» **INSTRUCTIONS FOR THE TASK**: Return all the data verbatim but without images.

» **GIVEN INFORMATION**:

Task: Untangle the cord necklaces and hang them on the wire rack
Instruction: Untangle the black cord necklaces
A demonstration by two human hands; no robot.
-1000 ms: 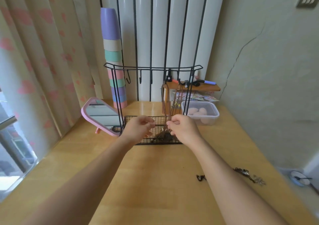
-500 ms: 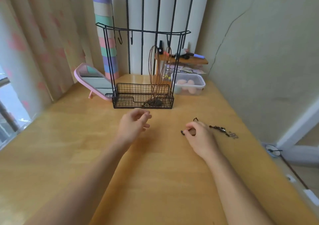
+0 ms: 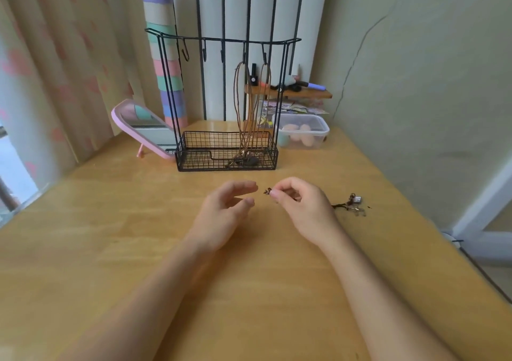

» **ANSWER BOX**:
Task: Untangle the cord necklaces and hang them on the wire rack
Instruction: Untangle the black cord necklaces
A demonstration by two human hands; no robot.
-1000 ms: 
-500 ms: 
+0 ms: 

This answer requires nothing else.